▶ INPUT
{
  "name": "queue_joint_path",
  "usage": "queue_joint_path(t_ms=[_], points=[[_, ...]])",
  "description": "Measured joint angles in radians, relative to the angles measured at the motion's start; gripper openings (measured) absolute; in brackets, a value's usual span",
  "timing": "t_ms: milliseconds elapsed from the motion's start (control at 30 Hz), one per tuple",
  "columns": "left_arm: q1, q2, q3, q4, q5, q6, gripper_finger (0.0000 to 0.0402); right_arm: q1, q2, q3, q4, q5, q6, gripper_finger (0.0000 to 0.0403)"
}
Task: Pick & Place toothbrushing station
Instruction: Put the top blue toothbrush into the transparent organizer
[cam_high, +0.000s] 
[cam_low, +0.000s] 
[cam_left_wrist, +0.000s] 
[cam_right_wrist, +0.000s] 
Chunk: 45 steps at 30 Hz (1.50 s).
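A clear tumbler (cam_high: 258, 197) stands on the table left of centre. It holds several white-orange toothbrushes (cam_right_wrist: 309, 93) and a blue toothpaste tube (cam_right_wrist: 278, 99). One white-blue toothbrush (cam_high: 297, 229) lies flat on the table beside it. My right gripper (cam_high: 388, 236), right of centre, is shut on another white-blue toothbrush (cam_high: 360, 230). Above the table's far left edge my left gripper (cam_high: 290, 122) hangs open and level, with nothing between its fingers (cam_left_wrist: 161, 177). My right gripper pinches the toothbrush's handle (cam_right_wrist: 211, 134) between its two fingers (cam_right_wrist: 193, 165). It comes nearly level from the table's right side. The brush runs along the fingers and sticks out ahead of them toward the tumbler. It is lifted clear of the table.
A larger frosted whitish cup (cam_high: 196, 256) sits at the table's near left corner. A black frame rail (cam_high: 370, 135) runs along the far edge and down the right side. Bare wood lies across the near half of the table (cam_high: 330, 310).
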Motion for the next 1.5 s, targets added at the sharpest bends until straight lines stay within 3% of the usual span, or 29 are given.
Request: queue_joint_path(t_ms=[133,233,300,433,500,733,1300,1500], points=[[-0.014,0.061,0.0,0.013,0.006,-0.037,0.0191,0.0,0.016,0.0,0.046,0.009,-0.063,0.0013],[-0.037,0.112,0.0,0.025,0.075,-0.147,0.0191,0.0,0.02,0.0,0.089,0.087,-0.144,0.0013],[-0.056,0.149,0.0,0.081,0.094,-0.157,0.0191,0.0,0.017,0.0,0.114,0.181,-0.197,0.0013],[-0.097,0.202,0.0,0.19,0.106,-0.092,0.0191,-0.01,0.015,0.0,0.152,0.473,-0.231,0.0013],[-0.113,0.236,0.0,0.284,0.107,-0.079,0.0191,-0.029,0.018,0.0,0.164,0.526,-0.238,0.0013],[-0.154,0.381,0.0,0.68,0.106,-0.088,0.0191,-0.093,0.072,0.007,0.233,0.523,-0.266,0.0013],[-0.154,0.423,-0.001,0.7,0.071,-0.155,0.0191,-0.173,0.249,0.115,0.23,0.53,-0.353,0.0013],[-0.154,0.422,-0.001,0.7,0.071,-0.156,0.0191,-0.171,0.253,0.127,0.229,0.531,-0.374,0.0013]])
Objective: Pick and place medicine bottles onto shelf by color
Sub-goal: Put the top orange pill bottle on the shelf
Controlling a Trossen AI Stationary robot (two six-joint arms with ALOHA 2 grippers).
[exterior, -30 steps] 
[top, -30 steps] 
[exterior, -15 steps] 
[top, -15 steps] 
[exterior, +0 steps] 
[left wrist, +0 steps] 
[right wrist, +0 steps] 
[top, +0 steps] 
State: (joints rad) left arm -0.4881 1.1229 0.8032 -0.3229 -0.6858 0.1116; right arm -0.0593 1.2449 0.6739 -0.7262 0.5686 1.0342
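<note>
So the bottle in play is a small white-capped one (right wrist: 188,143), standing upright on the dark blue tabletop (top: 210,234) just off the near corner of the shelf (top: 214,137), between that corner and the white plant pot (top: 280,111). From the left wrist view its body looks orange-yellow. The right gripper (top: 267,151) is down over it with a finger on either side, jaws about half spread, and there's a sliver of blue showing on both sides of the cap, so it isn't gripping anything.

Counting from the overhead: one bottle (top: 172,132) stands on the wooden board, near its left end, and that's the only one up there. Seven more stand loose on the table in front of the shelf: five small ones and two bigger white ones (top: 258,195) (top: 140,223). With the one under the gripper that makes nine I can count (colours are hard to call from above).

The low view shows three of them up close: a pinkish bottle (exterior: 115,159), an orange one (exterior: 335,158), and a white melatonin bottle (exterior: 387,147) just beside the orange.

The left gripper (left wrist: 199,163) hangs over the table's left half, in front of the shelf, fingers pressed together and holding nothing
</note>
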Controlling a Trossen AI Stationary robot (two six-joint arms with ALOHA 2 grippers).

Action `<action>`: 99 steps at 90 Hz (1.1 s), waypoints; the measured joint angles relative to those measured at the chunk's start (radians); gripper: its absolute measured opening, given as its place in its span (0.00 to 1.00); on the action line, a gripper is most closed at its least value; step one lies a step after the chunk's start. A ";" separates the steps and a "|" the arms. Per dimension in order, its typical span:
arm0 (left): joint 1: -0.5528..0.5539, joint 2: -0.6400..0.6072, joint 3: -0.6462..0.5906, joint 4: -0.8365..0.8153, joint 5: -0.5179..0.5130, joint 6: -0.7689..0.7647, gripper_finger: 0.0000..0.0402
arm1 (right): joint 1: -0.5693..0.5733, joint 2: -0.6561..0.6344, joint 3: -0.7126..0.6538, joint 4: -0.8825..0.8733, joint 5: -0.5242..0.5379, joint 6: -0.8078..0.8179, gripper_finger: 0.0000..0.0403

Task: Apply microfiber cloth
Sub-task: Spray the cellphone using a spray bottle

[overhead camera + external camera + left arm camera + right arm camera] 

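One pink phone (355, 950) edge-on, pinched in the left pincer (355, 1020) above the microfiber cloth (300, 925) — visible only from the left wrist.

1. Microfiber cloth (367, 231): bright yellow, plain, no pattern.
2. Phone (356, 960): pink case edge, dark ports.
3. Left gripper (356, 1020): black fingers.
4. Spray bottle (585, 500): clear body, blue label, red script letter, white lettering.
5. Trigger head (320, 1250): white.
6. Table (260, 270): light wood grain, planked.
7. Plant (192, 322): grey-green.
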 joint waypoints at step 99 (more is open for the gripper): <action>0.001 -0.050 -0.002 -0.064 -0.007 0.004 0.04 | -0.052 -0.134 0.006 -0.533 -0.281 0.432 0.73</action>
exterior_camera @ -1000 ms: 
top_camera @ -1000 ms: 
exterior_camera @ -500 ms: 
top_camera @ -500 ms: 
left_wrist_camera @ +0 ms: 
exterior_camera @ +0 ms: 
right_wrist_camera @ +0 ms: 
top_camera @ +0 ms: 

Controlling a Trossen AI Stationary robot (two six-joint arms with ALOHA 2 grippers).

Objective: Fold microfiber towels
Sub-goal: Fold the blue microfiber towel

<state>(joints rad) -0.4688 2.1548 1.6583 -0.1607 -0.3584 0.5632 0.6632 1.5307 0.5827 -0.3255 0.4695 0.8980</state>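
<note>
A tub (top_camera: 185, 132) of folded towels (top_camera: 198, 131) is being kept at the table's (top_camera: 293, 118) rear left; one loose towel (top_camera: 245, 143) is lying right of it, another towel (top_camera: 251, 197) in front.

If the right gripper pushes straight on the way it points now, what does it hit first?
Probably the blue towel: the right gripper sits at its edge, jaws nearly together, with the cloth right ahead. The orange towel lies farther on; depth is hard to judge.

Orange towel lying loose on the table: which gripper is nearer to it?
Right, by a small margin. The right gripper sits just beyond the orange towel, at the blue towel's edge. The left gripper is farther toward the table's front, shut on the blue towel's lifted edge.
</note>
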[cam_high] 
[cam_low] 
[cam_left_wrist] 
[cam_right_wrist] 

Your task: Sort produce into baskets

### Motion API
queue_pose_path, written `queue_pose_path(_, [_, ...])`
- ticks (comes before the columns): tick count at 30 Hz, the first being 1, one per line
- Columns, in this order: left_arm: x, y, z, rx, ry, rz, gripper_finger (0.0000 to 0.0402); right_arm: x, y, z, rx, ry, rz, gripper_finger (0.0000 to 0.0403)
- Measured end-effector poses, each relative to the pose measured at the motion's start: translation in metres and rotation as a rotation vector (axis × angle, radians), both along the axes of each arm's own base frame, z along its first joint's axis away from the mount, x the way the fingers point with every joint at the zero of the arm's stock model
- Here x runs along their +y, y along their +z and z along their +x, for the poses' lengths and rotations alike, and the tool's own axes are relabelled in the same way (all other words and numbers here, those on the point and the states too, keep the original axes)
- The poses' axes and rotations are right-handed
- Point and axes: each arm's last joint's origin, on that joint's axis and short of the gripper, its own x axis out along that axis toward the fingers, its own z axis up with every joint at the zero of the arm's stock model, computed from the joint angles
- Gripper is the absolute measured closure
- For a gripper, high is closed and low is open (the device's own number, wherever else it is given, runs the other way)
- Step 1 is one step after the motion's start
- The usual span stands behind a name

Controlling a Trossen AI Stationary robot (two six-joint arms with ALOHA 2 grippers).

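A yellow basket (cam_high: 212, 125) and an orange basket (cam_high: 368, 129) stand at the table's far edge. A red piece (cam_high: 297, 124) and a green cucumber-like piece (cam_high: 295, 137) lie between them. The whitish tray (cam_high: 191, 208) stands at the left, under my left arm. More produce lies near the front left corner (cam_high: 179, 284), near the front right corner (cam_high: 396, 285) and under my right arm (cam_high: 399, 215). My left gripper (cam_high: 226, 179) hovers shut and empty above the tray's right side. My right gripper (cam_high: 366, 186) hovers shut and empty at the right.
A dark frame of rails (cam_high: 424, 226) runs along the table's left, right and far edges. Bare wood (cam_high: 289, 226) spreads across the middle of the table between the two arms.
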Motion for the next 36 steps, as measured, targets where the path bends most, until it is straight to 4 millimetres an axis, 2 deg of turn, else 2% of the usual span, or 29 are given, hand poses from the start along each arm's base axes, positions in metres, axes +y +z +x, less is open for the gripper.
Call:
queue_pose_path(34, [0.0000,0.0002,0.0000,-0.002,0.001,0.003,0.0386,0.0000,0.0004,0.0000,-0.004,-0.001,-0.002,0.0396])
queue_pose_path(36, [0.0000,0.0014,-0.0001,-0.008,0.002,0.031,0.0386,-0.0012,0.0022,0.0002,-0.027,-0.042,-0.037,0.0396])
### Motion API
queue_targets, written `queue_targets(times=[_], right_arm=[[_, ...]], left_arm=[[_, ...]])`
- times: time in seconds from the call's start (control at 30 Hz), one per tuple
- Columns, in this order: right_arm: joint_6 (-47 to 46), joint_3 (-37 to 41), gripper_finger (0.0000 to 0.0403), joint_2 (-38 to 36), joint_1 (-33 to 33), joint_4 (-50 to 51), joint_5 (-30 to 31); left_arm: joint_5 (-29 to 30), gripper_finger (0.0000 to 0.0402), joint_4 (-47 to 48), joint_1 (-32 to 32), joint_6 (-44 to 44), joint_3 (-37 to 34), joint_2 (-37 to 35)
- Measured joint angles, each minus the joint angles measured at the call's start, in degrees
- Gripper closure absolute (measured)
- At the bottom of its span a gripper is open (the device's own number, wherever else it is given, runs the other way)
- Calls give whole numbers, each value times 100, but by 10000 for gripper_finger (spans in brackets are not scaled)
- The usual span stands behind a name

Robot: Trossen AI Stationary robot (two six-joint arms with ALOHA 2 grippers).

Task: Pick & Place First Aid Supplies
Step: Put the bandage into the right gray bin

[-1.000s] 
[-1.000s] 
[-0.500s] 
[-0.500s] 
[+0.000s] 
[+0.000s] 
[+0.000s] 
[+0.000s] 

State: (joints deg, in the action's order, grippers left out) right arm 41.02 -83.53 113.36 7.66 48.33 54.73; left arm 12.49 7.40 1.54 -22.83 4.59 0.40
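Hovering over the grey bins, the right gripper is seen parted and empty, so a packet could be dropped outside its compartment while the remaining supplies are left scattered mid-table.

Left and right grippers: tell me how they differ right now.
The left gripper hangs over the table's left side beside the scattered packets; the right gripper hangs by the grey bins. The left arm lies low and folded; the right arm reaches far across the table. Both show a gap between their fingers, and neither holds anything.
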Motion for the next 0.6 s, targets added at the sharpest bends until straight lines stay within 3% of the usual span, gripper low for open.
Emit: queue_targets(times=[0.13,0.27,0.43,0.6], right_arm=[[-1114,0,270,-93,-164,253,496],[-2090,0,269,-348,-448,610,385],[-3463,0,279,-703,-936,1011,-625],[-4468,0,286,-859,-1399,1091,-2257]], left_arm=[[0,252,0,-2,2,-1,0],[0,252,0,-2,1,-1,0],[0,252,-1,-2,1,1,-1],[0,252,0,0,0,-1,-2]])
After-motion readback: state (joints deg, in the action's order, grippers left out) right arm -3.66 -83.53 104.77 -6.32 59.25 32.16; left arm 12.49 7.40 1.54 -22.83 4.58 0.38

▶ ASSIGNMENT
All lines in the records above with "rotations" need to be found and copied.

▶ ANSWER SECTION
- Here x runs along their +y, y along their +z and z along their +x, for the poses' lengths and rotations alike, and the tool's own axes are relabelled in the same way (all other words and numbers here, those on the point and the states too, keep the original axes)
- The poses' axes and rotations are right-handed

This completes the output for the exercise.